> **Exercise prompt**
The expected answer is the set of lines in the data below between the line holding "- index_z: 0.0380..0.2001" and the line holding "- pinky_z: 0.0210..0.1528", inclusive, written out exactly.

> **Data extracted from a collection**
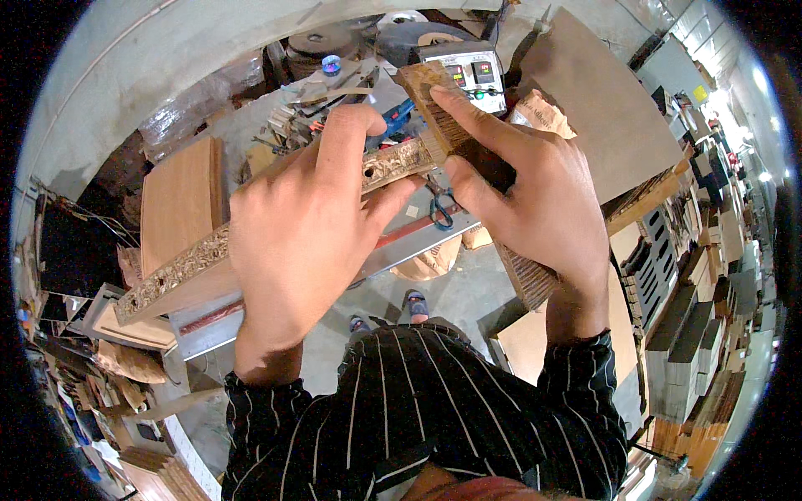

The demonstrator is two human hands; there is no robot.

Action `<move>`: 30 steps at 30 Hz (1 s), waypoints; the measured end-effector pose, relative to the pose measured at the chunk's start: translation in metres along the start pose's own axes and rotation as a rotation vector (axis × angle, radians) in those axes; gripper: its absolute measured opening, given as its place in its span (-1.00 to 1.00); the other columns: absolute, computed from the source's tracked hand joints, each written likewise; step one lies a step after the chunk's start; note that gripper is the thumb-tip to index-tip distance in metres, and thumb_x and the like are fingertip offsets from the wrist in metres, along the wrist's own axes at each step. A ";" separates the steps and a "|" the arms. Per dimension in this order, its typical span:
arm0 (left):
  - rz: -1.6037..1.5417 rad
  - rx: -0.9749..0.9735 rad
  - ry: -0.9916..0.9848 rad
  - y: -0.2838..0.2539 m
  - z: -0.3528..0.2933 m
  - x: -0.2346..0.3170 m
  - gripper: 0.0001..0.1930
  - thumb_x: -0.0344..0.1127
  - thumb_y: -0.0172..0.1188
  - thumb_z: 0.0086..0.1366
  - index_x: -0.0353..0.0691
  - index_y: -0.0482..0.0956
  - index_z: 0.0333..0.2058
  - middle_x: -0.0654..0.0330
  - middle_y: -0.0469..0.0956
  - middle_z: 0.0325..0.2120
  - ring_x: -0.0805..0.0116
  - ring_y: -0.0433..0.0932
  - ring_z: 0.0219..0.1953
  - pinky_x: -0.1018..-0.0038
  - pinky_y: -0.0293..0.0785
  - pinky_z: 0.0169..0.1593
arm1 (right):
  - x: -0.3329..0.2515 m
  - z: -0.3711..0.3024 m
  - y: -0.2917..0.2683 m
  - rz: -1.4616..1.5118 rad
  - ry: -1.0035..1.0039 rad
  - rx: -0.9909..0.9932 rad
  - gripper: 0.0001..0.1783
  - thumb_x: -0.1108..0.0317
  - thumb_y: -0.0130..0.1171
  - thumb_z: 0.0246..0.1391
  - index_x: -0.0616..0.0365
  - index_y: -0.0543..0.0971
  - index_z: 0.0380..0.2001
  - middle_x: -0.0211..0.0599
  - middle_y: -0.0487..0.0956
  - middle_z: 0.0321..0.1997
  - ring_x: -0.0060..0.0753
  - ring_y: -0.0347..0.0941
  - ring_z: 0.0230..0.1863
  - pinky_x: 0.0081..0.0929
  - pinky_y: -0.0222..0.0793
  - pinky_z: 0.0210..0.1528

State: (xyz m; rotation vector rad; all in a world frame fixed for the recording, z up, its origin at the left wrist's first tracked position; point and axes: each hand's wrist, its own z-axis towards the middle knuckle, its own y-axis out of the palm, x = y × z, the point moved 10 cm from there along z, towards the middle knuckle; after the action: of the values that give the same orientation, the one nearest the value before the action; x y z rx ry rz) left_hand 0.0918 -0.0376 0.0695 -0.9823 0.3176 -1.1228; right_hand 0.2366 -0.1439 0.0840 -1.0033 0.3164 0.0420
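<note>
My left hand (292, 217) is closed around a long particleboard strip (188, 271), its rough chip edge facing up and a round hole near its right end. Thumb and index finger lie along the two sides of that end. In my right hand (543, 179) is a dark brown wooden strip (526, 280) with a ridged face, slanting from upper left to lower right. Its thumb and index finger press on the upper part. The particleboard's right end meets this strip, apparently touching. My right palm hides the brown strip's middle.
Beneath my hands, a metal-edged workbench (205, 334) carries blue-handled scissors (441, 213), scattered tools and a wood-coloured panel (180, 196). At the back stands a control box (493, 92) with small displays. A large brown board (597, 100) lies right of it. Stacked boards (681, 342) stand at right.
</note>
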 end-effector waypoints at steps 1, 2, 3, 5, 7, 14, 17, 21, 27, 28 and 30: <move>-0.017 0.012 0.011 0.000 0.001 0.000 -0.40 0.03 0.65 0.18 0.14 0.55 0.11 0.26 0.77 -0.30 0.01 0.81 -0.35 0.08 0.69 -0.32 | -0.003 0.000 -0.001 0.009 -0.005 -0.002 -0.33 0.19 0.38 0.22 -0.14 0.65 0.42 0.06 0.73 -0.34 0.17 0.71 -0.34 -0.07 0.62 -0.19; -0.035 0.023 0.023 0.000 0.002 0.001 -0.41 0.03 0.65 0.19 0.14 0.55 0.11 0.26 0.77 -0.30 0.02 0.81 -0.35 0.08 0.69 -0.32 | -0.008 -0.001 -0.001 0.018 -0.009 -0.003 -0.34 0.19 0.38 0.22 -0.13 0.65 0.42 0.07 0.73 -0.35 0.16 0.72 -0.34 -0.08 0.62 -0.19; -0.021 0.018 0.017 0.000 0.002 0.000 -0.41 0.03 0.65 0.18 0.14 0.55 0.10 0.26 0.77 -0.30 0.02 0.81 -0.34 0.08 0.69 -0.32 | -0.011 -0.001 -0.001 0.034 -0.014 -0.008 -0.34 0.19 0.38 0.22 -0.13 0.66 0.42 0.07 0.72 -0.36 0.16 0.72 -0.35 -0.08 0.63 -0.19; 0.006 0.006 0.007 0.002 0.002 0.000 -0.41 0.03 0.65 0.18 0.14 0.54 0.10 0.26 0.78 -0.29 0.04 0.82 -0.33 0.09 0.70 -0.31 | -0.012 0.002 0.000 0.029 -0.014 -0.030 -0.34 0.18 0.38 0.23 -0.11 0.66 0.41 0.06 0.72 -0.38 0.15 0.72 -0.35 -0.09 0.62 -0.19; 0.007 0.021 -0.001 0.001 0.000 -0.002 -0.42 0.01 0.65 0.18 0.12 0.54 0.09 0.25 0.78 -0.30 0.05 0.83 -0.31 0.10 0.70 -0.30 | -0.011 0.003 0.001 0.018 -0.003 -0.047 -0.34 0.18 0.37 0.23 -0.09 0.65 0.42 0.06 0.72 -0.38 0.15 0.72 -0.35 -0.09 0.62 -0.20; -0.025 0.056 0.042 0.002 0.006 -0.004 -0.44 -0.10 0.65 0.16 0.06 0.51 0.03 0.29 0.77 -0.23 0.07 0.83 -0.27 0.10 0.71 -0.28 | -0.011 0.003 0.005 0.015 0.069 -0.029 -0.33 0.21 0.38 0.23 -0.09 0.64 0.43 0.09 0.74 -0.33 0.18 0.72 -0.32 -0.08 0.61 -0.19; -0.008 0.034 0.016 0.003 0.006 -0.005 -0.44 -0.11 0.66 0.15 0.06 0.51 0.02 0.31 0.76 -0.22 0.05 0.82 -0.28 0.09 0.71 -0.28 | -0.010 0.005 0.009 0.029 0.072 -0.051 -0.34 0.22 0.37 0.23 -0.07 0.64 0.43 0.11 0.75 -0.29 0.20 0.72 -0.30 -0.08 0.61 -0.18; -0.050 0.033 0.016 0.003 0.009 -0.007 -0.44 -0.11 0.66 0.14 0.06 0.51 0.02 0.30 0.75 -0.26 0.03 0.80 -0.31 0.09 0.70 -0.28 | -0.010 0.010 0.010 0.009 0.076 -0.088 -0.33 0.23 0.36 0.23 -0.05 0.63 0.43 0.12 0.75 -0.27 0.22 0.71 -0.29 -0.07 0.61 -0.16; 0.005 0.091 0.038 0.005 0.014 -0.010 -0.47 -0.08 0.64 0.16 0.12 0.54 0.03 0.27 0.75 -0.31 -0.02 0.79 -0.33 0.06 0.70 -0.27 | -0.010 0.013 0.012 0.016 -0.006 -0.006 -0.32 0.24 0.34 0.24 -0.04 0.62 0.44 0.10 0.73 -0.32 0.19 0.70 -0.33 -0.09 0.59 -0.18; 0.031 0.105 0.047 0.005 0.016 -0.011 -0.48 -0.06 0.64 0.17 0.13 0.55 0.03 0.26 0.75 -0.32 -0.03 0.79 -0.34 0.06 0.69 -0.27 | -0.011 0.016 0.013 0.013 -0.029 0.003 -0.34 0.23 0.32 0.26 -0.02 0.62 0.44 0.07 0.69 -0.39 0.13 0.67 -0.39 -0.14 0.57 -0.21; 0.061 0.107 0.047 0.005 0.020 -0.012 -0.49 -0.03 0.62 0.19 0.13 0.55 0.02 0.24 0.76 -0.33 -0.06 0.79 -0.33 0.05 0.69 -0.27 | -0.004 0.021 0.014 0.004 -0.018 -0.010 -0.35 0.20 0.31 0.28 -0.02 0.63 0.44 0.05 0.65 -0.47 0.08 0.65 -0.43 -0.17 0.56 -0.23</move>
State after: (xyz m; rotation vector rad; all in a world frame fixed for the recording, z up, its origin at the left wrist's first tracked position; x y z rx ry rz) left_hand 0.1020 -0.0167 0.0739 -0.8479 0.3205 -1.0976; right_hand 0.2356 -0.1183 0.0843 -1.0118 0.3021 0.0566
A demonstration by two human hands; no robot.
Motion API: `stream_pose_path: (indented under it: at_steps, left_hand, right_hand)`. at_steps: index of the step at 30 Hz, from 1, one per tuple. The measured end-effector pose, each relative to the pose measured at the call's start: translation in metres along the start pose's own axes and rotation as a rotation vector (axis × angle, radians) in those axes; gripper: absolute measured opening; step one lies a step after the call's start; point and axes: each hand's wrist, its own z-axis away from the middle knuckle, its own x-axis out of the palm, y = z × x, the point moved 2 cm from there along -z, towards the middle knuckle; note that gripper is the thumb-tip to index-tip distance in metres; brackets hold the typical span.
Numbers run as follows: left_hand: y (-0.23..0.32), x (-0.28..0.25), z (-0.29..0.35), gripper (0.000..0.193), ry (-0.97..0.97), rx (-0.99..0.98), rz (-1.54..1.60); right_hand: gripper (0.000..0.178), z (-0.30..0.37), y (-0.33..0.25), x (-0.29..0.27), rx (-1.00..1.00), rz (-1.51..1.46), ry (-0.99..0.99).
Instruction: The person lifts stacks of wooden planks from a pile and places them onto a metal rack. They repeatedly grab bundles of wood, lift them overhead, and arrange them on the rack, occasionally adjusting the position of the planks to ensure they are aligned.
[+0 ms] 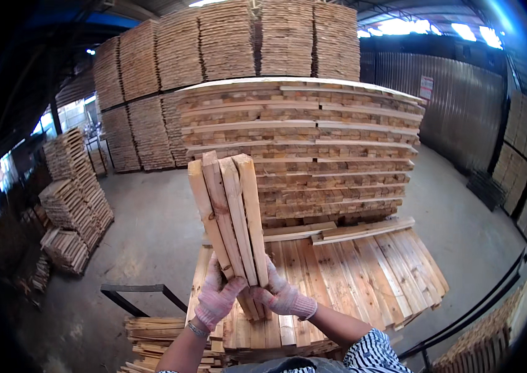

> **Solution to the problem**
  - index_z: 0.0380..0.2001
  - middle_x: -0.0211..0.0599
  - middle_y: -0.0487..0.0956
  - middle_z: 0.0321..0.1997
  - ring_x: -0.0060..0.0753
  - ring_y: -0.0347..0.0941
  - ring_z: 0.0230..0.1863
  - pinky_x: 0.0081..0.0929
  - pinky_y: -0.0222..0.0793
  - pinky_z: 0.0210..0.1528

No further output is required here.